Милиционер посмотрел на Мишу, потом на Татьяну:

— Граждане, а как вы здесь оказались?

— Мы с ней соседи были, — тихо сказала Татьяна, стараясь не смотреть на висевший труп Анны, — она нам ключ оставила на всякий случай. А я ей свой оставила.

— Понятно, — сказал милиционер.

— А потом, когда мы услышали грохот, то решили проверить, — пояснила Татьяна, — после чего вас и вызвали.

— Оно конечно правильно, — кивнул милиционер, ему явно не хотелось уходить из тепла, — но здесь расследовать нам нечего. С этой гражданкой мы беседовали два часа назад в отделении.

— Беседовали? — переспросила Татьяна.

— Да, она пришла к нам с заявление о пропаже дочери, — милиционер посмотрел на труп, потом на Татьяну, — сейчас я составлю акт о самоубийстве. Потом вызову команду. Вы дверь не закрывайте.
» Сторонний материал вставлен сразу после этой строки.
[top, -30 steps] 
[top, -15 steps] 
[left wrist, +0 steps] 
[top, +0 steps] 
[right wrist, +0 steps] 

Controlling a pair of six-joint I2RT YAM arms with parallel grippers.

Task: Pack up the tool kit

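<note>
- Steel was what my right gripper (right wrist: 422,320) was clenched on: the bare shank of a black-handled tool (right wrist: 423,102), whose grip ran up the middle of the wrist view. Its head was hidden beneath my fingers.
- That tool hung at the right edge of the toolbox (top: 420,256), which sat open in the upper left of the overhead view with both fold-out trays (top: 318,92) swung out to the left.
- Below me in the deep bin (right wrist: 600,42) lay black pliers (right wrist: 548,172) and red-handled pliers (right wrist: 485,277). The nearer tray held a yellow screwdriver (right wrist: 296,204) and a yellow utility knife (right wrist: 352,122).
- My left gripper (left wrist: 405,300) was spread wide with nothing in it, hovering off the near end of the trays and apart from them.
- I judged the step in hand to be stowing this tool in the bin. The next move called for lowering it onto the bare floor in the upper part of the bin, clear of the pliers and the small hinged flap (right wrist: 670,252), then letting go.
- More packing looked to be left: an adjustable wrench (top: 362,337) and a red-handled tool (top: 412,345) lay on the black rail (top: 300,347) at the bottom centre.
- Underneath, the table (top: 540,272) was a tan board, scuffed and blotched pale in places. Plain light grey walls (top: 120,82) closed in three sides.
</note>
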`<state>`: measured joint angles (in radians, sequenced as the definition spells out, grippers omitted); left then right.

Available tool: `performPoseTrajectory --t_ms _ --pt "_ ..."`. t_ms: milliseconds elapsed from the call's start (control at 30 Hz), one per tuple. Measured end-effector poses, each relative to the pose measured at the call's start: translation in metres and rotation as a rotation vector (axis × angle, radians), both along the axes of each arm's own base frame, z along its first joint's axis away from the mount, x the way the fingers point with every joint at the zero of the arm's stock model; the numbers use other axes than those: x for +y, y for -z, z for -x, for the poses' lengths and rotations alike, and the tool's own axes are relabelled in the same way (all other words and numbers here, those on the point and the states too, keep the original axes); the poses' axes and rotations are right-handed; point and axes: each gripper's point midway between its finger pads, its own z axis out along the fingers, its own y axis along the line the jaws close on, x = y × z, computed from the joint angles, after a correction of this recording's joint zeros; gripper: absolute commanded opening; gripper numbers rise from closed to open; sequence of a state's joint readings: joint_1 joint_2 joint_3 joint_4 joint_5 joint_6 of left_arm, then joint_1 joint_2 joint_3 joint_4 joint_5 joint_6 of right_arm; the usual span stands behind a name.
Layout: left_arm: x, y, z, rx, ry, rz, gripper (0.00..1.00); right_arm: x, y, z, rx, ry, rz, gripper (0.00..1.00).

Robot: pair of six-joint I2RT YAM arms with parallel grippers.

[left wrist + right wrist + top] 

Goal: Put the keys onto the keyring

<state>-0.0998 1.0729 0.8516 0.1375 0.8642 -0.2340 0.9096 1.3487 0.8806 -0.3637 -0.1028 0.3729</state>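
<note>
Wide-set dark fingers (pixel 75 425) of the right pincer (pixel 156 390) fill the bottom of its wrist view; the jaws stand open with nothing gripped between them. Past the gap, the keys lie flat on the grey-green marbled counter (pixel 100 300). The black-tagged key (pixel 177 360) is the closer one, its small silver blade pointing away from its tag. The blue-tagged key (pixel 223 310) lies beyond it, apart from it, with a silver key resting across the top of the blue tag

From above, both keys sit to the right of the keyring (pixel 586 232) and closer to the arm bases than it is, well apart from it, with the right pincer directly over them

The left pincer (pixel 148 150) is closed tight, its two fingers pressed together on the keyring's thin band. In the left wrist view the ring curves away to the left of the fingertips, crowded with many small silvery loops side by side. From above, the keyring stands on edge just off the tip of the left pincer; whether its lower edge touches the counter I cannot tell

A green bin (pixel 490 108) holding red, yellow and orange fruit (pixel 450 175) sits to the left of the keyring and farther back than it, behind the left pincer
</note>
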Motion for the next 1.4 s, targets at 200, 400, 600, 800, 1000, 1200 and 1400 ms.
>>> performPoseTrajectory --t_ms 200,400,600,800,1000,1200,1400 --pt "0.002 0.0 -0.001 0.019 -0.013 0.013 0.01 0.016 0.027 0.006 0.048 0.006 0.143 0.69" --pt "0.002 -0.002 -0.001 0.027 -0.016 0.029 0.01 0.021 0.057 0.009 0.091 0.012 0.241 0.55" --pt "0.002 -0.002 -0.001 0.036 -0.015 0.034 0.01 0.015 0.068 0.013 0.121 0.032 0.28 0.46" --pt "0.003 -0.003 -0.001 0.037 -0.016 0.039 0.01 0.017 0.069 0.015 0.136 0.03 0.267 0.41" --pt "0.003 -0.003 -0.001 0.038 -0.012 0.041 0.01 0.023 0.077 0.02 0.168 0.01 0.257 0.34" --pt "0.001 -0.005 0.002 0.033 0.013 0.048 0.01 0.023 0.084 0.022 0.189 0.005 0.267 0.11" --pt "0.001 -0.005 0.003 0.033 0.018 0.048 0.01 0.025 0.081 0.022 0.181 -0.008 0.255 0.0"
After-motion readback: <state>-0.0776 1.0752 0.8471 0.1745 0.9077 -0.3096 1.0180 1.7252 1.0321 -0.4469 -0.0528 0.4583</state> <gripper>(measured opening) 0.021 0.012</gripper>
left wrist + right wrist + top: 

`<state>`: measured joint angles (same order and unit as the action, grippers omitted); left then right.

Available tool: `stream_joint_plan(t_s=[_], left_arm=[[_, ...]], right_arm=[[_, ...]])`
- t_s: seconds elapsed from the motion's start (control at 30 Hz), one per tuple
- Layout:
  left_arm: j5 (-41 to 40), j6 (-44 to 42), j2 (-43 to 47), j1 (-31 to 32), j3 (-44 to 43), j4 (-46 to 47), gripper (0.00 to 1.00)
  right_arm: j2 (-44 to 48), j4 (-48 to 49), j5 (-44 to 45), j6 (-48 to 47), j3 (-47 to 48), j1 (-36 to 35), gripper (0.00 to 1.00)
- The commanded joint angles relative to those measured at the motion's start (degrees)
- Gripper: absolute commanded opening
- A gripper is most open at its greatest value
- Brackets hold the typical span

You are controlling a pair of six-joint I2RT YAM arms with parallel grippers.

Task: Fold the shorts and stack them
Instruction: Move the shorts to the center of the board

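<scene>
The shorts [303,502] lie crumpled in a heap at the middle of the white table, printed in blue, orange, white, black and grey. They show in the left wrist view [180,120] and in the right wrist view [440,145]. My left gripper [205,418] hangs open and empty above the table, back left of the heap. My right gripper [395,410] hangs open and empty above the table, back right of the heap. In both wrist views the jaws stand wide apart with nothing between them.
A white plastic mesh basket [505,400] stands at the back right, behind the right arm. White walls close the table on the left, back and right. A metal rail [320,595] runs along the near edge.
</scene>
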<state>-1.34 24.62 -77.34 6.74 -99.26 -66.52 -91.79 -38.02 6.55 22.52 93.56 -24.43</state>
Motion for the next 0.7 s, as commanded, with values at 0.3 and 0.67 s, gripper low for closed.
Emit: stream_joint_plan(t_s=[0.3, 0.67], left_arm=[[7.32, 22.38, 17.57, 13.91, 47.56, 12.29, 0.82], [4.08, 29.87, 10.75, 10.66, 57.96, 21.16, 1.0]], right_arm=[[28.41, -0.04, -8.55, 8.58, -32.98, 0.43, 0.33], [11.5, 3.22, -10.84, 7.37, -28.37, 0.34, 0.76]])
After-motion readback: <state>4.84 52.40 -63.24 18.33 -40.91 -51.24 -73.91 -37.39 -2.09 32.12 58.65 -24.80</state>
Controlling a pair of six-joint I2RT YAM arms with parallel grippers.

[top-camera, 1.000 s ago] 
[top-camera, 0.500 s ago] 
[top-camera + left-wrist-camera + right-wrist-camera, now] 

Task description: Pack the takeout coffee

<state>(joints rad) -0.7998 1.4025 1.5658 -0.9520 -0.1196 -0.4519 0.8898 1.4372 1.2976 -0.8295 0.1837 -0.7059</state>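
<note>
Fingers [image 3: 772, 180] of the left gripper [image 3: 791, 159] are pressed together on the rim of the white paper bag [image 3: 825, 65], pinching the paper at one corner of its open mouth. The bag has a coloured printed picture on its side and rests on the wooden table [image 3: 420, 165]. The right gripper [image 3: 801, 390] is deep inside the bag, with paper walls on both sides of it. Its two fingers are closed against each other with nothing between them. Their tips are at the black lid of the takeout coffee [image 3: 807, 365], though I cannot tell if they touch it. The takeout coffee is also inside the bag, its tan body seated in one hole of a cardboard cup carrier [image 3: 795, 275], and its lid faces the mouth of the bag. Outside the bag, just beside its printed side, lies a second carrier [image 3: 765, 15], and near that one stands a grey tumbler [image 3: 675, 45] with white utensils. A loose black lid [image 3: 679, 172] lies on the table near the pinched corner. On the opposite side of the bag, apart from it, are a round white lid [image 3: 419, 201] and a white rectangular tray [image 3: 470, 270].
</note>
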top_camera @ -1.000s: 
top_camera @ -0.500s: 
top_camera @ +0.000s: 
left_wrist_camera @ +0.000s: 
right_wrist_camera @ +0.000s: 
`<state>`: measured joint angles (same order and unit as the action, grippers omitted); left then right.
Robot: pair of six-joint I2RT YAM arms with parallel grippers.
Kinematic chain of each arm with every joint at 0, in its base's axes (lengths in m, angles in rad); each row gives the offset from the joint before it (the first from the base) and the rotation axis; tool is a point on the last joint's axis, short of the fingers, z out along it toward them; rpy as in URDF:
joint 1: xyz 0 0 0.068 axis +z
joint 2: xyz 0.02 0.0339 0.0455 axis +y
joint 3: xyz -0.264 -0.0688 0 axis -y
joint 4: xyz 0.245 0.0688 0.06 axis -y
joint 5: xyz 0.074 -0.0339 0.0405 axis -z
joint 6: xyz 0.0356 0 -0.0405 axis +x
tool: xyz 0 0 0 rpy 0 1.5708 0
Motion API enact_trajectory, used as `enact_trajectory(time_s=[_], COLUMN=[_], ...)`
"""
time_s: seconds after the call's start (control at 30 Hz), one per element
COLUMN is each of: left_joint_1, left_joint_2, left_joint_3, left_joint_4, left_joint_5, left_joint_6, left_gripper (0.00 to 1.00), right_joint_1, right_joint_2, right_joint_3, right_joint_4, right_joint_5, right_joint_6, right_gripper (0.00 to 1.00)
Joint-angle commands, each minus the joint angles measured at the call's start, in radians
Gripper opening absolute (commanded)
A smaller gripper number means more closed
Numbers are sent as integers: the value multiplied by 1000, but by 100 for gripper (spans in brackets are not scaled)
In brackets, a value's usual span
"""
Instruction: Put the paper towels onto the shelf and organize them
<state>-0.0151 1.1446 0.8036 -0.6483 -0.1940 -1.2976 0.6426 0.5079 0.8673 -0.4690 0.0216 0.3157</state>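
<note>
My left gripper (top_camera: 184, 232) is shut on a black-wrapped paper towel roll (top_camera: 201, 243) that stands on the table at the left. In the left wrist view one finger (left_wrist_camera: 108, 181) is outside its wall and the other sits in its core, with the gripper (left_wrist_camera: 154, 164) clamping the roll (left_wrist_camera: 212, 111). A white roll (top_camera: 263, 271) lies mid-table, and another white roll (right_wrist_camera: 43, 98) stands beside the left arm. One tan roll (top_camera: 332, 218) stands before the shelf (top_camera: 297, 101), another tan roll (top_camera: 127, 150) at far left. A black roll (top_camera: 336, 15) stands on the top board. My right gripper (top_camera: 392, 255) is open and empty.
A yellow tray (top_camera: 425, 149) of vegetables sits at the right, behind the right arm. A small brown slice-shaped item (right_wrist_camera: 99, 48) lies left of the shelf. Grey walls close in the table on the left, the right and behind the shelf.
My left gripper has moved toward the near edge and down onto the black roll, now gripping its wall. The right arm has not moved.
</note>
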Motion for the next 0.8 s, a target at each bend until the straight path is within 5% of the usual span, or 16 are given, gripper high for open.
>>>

Впрочем, комнату домком должен опечатать. Но сначала ее опечатают наши.

— А что с ней? — машинально спросил Миша.

— А что с ней? — пожал ватными плечами милиционер, — я акт сейчас составлю, а ее из петли, потом и вынут. Вы граждане сознательные. Поэтому веревку не перерезали. И это хорошо. Сейчас бывает так, перережут веревку и тело надо в морг везти на экспертизу. Чтобы, значит, определить повешение было или удушение. А это мороки много. И граждан — свидетелей надо всех переписать. Вдруг кто и убил. А вы правильно сделали. Я вот пришел и вижу — повесилась гражданка сама. Ноги у нее уже в пятнах, но пятна бурые, а не черные. Значит меньше четырех часов прошло со времени смерти. Все совпадает с вашим рассказом. Хорошо, когда граждане сознательные и грамотные.

— А не знаете, что с ней случилось? — поинтересовался Миша.

— Как, что случилось, — не понял милиционер, — самоубийством жизнь покончила посредством повешения. Что с ней могло еще случиться?

— А причина, какая? — спросила Татьяна.

— Вот этого гражданка я не знаю. Мало ли сейчас причин, каких у людей. К нам она приходила, заявление подала. А мы ей предъявили на опознание голову.

— Какую голову? — оторопело спросила Татьяна.

— Голову, подростка, подходящего по возрасту, — милиционер задумался, не говорит ли лишнего, но продолжил, — вчера сигнал поступил от таких, же, как вы сознательных граждан, что запах мяса от соседки. Прибыли на место. А там. Лучше и не вспоминать. Скажем так убийство с расчленяем и каннибализмом. Вот. Получается так, заманила девочку бывшая воспитательница детского сада, которую она с детства знала. Вроде, как на чай. Хлеб дала, а потом убила и стала есть. Но соседи доложили, мы людоеда и обезвредили. Она созналась во всем. Послезавтра и суд назначен. Тело девочки мы в морг передали, а голову себе оставили. Ясно было, что кто-то ее хватиться. А фотографии сейчас делать долго и плохо они выходят. А на морозе хорошо сохраняется голова. Вот когда гражданка — самоубийца заявление по всей форме написала, то мы ей голову и предъявили на опознание. Она как увидела, так и сказала, что это дочь ее. По имени Дарья. Потом еще и вещи опознала. Так, что убийство мы быстро раскрыли.

— Вещи признала, — в гроге сказала Татьяна.

— Да, да, — быстро согласился милиционер, — все признала. Все подписала. Но вы не переживайте — людоедку осудят, это высшая мера. Сразу и расстреляют. Никто ее держать не будет. Штрафбат ей тоже не светит. Возмездие будет быстрым и неизбежным.

— Может она из-за этого и повесилась? — предположил Миша.

— Из-за этого? — милиционер обернулся и посмотрел на висящую в петле Анну, — может и из-за этого. Но, вы товарищ понимайте и то, что сейчас столько всего происходит. И семьями мрут. У кого муж, умер, у кого жена. У кого дети, а у кого родители. Но в петлю не каждый лезет.

— Не каждый, — согласился с милиционером Миша.

— Вот и я о том, — милиционер сбросил рукавицы, открыл командирскую полевую сумку и достал лист бумаги и карандаш, — сейчас протокол составим. И все свободны.

Милиционер сел за стол. Ему мешали ноги Анны, висевшие над ним и закрывавшие свет. Милиционер повозил листы бумаги по столу, нашел светлое место. Потом опять посмотрел на Анну:

— Много сейчас разного товарищи. Некоторые особо впечатлительные вот еще сильно переживают. Обстоятельства я понял и сейчас их изложу, а вы фамилии назовите. Тех. Кто труп обнаружил. А потом вы граждане можете быть свободны.